Partout en France, des agriculteurs biologiques ont exprimé en début d'année leur exaspération d'attendre, en vain, des aides dues depuis deux, trois, parfois quatre ans. Certains ont même attaqué l'État en justice. Cette situation nationale cache des disparités régionales. Mais la Bourgogne-Franche-Comté, et donc, la Nièvre, n'ont pas été épargnées.
Président du Groupement des agriculteurs biologiques de la Nièvre (Gabni) et lui-même éleveur bio de vaches, moutons et chevaux à Poil, Xavier Niaux date la source du problème à 2014-2015. C'est-à-dire la mise en application du plan “Ambition bio” de Stéphane Le Foll, alors ministre de l'Agriculture : un vaste plan national pour financer le développement de l'agriculture biologique en France. Selon Xavier Niaux, non seulement les aides ne sont pas arrivées à temps, mais en plus, elles ont été plafonnées à des montants insuffisants.
L'enveloppe d'aides sous-évaluée, selon le Gabni
« À l'époque, une étude de l'Observatoire régional de l'agriculture biologique avait envisagé entre 12.000 et 15.000 hectares de conversion bio chaque année en Bourgogne-Franche-Comté, soit environ 800 nouvelles exploitations », explique-t-il. « Mais la Direction régionale de l'alimentation, de l'agriculture et de la forêt (Draaf) a estimé que c'était beaucoup trop optimiste et qu'il n'y aurait que 6.000 hectares de conversion en moyenne. La Région, autorité de gestion des fonds Feader, c'est-à-dire des aides versées à l'agriculture, s'est basée sur les estimations de la Draaf, sans écouter celles de la filière bio. »
Selon le président du Gabni, l'enveloppe allouée au départ a donc été très sous-évaluée. Car les conversions d'exploitations biologiques ont suivi un rythme conforme aux annonces de l'Observatoire régional de la bio : plus de 16.000 hectares en 2016 et autant en 2017.
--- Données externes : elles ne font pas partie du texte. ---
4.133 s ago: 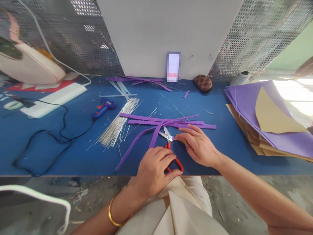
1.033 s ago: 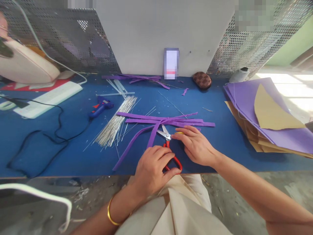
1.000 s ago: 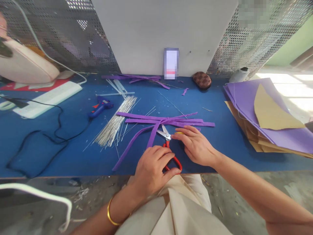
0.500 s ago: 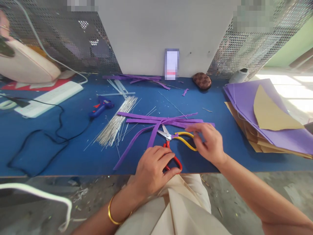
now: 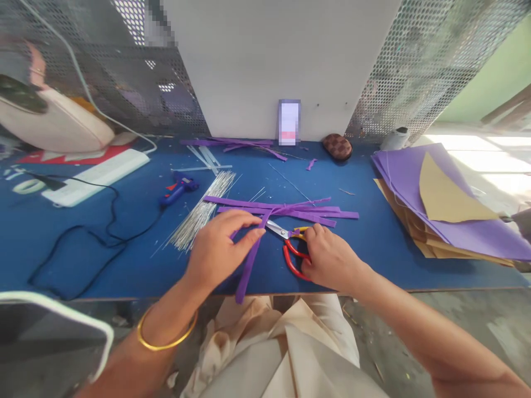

La croissance du nombre d'exploitations bio dans la Nièvre
« Le plan Ambition bio a eu un vrai effet », reprend Xavier Niaux. « Dans la Nièvre, il y a eu une soixantaine de nouvelles fermes bio entre 2015 et 2018. Mais l'administration n'a pas suivi. Quelle entreprise accepterait de subir un dysfonctionnement informatique pendant trois ans sans réagir ? Le problème est plus large. Nous ne sentons pas de réelle volonté politique de favoriser la bio ».
En justice. Le Groupement des agriculteurs biologiques de la Nièvre (Gabni) conteste l'arrêté du préfet de Région du 26 juillet 2016. Cet arrêté fixait un nouveau plafond pour les aides à la filière bio en Bourgogne-Franche-Comté, de manière rétroactive. Un « excès de pouvoir », selon le Gabni, qui estime cette rétroactivité illégale. L'association a d'abord demandé à la préfecture l'abrogation de cet arrêté, par un recours gracieux, en août 2016. Devant l'absence de réponse, le Gabni a déposé un recours contentieux au tribunal administratif de Dijon. Aucun jugement n'a été rendu pour l'heure.